(Dataset excerpts)
▬▬▬▬▬▬▬▬▬▬
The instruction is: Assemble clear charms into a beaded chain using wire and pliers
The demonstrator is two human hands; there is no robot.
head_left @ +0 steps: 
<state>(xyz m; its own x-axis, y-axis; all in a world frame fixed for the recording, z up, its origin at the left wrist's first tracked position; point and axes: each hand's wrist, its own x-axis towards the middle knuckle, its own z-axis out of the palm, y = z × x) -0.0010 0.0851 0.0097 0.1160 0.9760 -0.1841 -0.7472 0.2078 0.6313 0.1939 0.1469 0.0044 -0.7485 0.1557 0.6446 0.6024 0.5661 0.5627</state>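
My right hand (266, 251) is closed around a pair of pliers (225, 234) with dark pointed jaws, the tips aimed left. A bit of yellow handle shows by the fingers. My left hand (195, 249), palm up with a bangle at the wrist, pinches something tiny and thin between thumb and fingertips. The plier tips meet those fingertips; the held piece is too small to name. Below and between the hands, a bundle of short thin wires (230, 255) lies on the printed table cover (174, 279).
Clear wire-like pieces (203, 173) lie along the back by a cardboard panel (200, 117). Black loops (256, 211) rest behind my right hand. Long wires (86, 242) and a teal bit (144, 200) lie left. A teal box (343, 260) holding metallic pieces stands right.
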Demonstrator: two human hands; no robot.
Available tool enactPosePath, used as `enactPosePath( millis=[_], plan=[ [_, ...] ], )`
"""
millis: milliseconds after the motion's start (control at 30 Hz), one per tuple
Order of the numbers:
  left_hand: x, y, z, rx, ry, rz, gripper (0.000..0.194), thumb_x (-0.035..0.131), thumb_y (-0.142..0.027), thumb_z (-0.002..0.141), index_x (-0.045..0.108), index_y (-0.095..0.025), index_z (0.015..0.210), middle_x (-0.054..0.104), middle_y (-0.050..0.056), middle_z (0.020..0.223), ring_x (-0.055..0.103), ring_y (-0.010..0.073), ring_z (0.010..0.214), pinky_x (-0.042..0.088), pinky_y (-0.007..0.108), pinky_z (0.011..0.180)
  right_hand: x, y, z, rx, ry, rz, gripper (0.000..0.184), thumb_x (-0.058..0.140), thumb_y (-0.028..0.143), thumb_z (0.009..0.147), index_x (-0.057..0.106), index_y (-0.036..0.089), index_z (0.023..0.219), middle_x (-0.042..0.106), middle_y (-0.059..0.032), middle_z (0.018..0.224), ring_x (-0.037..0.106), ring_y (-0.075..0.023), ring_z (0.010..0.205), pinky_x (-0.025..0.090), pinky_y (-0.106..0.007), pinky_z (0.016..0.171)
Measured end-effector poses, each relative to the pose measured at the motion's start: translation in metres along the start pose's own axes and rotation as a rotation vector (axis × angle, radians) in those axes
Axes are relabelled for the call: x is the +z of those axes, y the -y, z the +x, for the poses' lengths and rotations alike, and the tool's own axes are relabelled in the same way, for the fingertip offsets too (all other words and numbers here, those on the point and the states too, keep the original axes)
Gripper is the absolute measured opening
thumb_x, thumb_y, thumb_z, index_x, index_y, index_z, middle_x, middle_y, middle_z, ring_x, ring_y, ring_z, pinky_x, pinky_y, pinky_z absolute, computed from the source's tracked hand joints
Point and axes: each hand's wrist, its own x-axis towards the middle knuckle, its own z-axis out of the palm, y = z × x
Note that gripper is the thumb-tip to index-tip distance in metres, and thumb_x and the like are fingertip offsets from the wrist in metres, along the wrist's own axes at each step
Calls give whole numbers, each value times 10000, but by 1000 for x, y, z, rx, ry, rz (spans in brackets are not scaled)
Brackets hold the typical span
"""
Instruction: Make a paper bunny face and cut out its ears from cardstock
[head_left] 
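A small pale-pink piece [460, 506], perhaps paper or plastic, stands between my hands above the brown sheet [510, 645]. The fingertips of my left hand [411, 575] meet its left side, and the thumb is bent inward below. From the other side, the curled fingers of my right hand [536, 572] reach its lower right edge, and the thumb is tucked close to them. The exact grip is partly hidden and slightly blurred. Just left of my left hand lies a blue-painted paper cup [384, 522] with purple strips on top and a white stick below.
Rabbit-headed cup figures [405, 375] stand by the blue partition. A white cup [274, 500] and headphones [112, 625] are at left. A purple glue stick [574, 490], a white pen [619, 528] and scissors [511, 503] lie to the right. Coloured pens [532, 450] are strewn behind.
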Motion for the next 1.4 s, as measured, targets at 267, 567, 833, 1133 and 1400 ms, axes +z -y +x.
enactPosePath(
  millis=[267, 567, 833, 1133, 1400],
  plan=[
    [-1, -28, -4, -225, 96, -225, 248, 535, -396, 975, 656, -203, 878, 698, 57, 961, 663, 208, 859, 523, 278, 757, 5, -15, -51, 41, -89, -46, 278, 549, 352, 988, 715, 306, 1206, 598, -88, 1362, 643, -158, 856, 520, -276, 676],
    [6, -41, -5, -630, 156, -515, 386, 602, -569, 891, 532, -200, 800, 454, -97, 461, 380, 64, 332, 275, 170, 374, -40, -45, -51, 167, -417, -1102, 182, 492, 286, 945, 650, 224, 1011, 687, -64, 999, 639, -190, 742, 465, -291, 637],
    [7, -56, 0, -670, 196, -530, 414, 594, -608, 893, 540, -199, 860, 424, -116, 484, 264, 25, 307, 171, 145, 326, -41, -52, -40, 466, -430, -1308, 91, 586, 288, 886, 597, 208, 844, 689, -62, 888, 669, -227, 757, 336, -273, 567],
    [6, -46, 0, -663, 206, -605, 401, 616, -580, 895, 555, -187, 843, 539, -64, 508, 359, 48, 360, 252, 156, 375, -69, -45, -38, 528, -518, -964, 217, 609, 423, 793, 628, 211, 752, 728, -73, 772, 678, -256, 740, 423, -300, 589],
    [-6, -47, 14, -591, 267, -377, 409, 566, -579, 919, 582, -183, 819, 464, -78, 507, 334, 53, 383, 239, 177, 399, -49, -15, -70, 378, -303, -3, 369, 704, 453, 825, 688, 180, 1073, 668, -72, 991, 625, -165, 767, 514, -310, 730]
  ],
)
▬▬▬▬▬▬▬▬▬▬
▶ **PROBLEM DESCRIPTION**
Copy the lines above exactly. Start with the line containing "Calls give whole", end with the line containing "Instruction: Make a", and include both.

▶ **TASK OUTPUT**
Calls give whole numbers, each value times 10000, but by 1000 for x, y, z, rx, ry, rz (spans in brackets are not scaled)
Brackets hold the typical span
"""
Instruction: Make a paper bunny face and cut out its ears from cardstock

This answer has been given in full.